Copy the complete listing exactly as shown.

=======

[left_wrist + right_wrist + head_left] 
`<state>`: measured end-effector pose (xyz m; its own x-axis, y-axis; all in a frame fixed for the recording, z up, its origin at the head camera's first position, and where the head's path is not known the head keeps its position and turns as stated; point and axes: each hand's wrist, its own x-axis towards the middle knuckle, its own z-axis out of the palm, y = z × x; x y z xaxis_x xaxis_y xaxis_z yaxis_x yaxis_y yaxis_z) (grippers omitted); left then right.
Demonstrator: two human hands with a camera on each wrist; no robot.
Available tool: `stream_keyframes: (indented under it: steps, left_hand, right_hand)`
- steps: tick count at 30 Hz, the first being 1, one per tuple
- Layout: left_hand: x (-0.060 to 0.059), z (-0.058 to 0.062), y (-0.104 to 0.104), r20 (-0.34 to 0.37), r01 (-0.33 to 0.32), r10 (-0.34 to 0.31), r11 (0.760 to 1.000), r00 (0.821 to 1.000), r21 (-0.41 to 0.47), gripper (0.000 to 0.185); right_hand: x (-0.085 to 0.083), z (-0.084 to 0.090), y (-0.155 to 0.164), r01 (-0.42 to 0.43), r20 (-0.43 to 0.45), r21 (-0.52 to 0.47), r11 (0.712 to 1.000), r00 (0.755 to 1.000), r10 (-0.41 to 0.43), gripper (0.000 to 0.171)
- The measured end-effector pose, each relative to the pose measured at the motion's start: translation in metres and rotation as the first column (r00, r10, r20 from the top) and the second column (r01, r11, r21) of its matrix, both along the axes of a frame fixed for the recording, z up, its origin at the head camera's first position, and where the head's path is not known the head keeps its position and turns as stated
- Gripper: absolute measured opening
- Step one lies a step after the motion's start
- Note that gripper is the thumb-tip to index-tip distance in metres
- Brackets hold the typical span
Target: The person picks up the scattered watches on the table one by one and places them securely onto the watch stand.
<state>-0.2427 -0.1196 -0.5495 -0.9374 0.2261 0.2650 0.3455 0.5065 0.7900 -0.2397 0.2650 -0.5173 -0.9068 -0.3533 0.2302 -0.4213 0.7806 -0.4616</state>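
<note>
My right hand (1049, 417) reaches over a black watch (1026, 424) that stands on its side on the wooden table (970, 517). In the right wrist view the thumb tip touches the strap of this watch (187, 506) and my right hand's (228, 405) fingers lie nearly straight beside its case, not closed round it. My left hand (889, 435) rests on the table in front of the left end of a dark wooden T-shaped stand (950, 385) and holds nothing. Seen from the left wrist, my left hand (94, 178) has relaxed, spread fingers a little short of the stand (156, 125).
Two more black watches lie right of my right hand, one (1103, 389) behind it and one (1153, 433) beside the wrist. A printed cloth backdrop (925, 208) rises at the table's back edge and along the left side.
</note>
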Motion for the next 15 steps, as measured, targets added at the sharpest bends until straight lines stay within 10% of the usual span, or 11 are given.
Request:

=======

# SOLUTION
[left_wrist + right_wrist + head_left] 
`<state>`: measured end-effector pose (xyz m; its own x-axis, y-axis; all in a frame fixed for the recording, z up, its origin at the head camera's first position, and where the head's path is not known the head keeps its position and turns as stated; point and axes: each hand's wrist, its own x-axis towards the middle knuckle, its own z-axis out of the palm, y = z × x; x y z xaxis_x xaxis_y xaxis_z yaxis_x yaxis_y yaxis_z) (grippers omitted); left then right.
Demonstrator: two human hands with a camera on each wrist; no robot.
Available tool: `stream_keyframes: (indented under it: steps, left_hand, right_hand)`
- steps: tick count at 30 Hz, the first being 1, one per tuple
- Layout: left_hand: x (-0.060 to 0.059), z (-0.058 to 0.062), y (-0.104 to 0.104), r20 (-0.34 to 0.37), r01 (-0.33 to 0.32), r10 (-0.34 to 0.31), r11 (0.760 to 1.000), r00 (0.821 to 1.000), r21 (-0.41 to 0.47), gripper (0.000 to 0.185); right_hand: x (-0.085 to 0.083), z (-0.084 to 0.090), y (-0.155 to 0.164), r01 (-0.42 to 0.43), r20 (-0.43 to 0.45), r21 (-0.52 to 0.47), r11 (0.712 to 1.000), r00 (0.755 to 1.000), r10 (-0.41 to 0.43), gripper (0.000 to 0.171)
- The measured end-effector pose, each relative to the pose measured at the motion's start: translation in metres and rotation as the first column (r00, r10, r20 from the top) and the second column (r01, r11, r21) of its matrix, both along the axes of a frame fixed for the recording, z up, its origin at the head camera's first position, and where the head's path is not known the head keeps its position and turns as stated
- Gripper: absolute measured opening
- Step one lies a step after the motion's start
- Note that gripper is the thumb-tip to index-tip distance in metres
- Brackets hold the typical span
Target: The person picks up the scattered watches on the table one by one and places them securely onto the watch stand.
<state>-0.2427 -0.1196 -0.5495 -0.9374 0.2261 0.2650 0.3455 0.5065 0.7900 -0.2397 0.2650 -0.5173 -0.9068 -0.3533 0.2302 -0.4213 0.7806 -0.4616</state>
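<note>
My right hand (1049, 417) reaches over a black watch (1026, 424) that stands on its side on the wooden table (970, 517). In the right wrist view the thumb tip touches the strap of this watch (187, 506) and my right hand's (228, 405) fingers lie nearly straight beside its case, not closed round it. My left hand (889, 435) rests on the table in front of the left end of a dark wooden T-shaped stand (950, 385) and holds nothing. Seen from the left wrist, my left hand (94, 178) has relaxed, spread fingers a little short of the stand (156, 125).
Two more black watches lie right of my right hand, one (1103, 389) behind it and one (1153, 433) beside the wrist. A printed cloth backdrop (925, 208) rises at the table's back edge and along the left side.
</note>
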Motion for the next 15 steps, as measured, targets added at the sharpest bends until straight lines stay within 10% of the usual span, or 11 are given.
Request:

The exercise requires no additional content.